Buhari enjoyed much oil revenue. As oil price went from 64 barrel in 2015 to 84 and 100 by 2023.
Buhari took our loan from 10 billion to about 40+ billion dollars before he left and didn't add anything to our Gross domestic product and rather shrink it about -3% and pushed us into recession for the first time since 1984 when he left power in 1984.

Nigeria experienced recession twice only in Buhari regime that tells u how terrible he is

Re: Nigeria's Economy In 18 Years - The Cable Index by kolente:
He is well, very well self.

Countries devalue their currencies for strategic reasons.

The "Detty December" breakthrough was as a direct result of the devaluation of the Naira against other world currencies including smaller African CFA zone currencies.
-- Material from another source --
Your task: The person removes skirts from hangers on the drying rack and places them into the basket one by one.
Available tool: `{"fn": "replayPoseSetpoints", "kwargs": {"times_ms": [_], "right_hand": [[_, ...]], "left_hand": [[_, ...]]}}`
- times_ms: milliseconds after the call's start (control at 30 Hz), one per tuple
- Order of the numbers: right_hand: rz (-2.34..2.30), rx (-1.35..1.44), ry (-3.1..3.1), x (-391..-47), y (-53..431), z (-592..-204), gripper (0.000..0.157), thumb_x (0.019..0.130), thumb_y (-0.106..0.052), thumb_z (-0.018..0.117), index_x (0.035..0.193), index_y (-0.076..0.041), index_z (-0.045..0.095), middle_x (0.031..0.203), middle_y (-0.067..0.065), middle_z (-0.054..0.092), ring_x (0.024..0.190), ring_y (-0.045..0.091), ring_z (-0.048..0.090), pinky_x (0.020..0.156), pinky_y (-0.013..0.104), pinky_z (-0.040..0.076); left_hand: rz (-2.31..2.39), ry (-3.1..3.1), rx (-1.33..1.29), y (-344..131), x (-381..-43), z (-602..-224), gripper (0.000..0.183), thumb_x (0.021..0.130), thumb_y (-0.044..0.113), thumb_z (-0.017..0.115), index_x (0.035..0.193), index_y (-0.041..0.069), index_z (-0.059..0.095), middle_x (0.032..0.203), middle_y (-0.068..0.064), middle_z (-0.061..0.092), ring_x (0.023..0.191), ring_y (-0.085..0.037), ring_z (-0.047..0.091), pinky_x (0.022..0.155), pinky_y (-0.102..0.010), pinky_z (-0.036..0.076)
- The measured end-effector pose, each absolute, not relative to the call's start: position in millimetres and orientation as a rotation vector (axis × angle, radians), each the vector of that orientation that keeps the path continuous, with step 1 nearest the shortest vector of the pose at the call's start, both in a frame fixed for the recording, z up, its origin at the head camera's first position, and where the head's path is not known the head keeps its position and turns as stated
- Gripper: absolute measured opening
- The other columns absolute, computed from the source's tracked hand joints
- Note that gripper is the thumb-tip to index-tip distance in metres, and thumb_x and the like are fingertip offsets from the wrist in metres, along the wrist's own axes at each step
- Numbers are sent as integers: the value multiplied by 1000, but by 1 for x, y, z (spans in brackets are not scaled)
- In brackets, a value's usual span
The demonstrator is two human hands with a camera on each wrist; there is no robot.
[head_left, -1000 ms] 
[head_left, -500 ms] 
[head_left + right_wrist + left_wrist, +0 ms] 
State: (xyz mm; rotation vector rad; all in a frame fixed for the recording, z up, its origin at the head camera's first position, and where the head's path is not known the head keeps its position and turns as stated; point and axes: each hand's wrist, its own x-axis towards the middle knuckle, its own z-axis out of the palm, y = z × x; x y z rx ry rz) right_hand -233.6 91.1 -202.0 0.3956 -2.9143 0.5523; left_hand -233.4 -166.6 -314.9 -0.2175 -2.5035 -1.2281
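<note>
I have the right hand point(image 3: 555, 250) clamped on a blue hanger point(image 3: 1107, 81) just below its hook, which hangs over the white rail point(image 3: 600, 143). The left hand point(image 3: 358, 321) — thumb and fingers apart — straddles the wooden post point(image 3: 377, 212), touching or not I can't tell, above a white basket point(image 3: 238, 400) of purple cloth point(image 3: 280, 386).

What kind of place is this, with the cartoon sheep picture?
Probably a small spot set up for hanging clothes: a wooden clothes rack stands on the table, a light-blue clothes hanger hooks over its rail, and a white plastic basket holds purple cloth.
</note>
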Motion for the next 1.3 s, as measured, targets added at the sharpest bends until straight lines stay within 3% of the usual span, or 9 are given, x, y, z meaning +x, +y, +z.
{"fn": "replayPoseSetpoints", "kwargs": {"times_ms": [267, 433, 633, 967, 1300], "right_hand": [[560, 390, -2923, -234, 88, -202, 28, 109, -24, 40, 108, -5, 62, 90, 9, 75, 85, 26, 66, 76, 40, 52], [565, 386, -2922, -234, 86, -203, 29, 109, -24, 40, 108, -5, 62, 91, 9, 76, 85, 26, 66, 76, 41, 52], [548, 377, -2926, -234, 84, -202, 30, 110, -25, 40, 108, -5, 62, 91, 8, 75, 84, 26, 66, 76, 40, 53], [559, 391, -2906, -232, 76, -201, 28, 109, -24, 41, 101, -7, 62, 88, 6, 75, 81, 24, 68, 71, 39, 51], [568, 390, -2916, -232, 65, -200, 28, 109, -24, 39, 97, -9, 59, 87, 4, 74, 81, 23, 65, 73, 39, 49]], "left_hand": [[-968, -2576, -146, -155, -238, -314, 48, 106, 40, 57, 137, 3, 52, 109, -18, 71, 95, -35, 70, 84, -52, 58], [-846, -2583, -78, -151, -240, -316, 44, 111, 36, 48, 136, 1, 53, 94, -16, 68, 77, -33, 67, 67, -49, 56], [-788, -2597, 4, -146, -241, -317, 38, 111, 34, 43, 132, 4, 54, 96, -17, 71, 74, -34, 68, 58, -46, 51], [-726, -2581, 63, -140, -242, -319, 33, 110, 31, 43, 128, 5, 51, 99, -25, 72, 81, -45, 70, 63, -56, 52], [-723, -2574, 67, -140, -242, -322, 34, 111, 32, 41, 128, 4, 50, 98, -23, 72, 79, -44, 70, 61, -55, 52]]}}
In the last Four (4) months the positioning of Real Estate and hospitality in Nigeria for the next " Detty December" gives an indication that Global investors have identified the Tourism potential of Nigeria.

Devaluation of the Naira has also encouraged backward integration in production of goods and services.

Shoe manufactures in Aba- Abia state are having a field day as the cost of foreign imported shoes are an average of N70k- N500k per pair, However standard Aba made shoes fall within the affordable range of N35k- N50k per pair with assurances of durability better than the made-in-china shoes.

The Naira Devaluation has raised a new set of multi-millionaires especially businessmen who thrive in a quasi-unregulated price market like that of Nigeria.

Unregulated pricing is done with the excuse of inflated goods whilst the margin per unit is sometimes as high as 500% for the importers.





DMerciful:
You well so?
Re: Nigeria's Economy In 18 Years - The Cable Index by Dougad: 10:32pm On Apr 23, 2025
Daisyle:
Naira devaluation really caused our GDP to drop, but experts say it will be beneficial to our economy in the long run.
Without a considerable rise in exports to take advantage of the devaluation, we'll be even worse off.
Re: Nigeria's Economy In 18 Years - The Cable Index by Dougad: 10:35pm On Apr 23, 2025
Paramount01:
Pls tell me the economic gain made under Jonathan?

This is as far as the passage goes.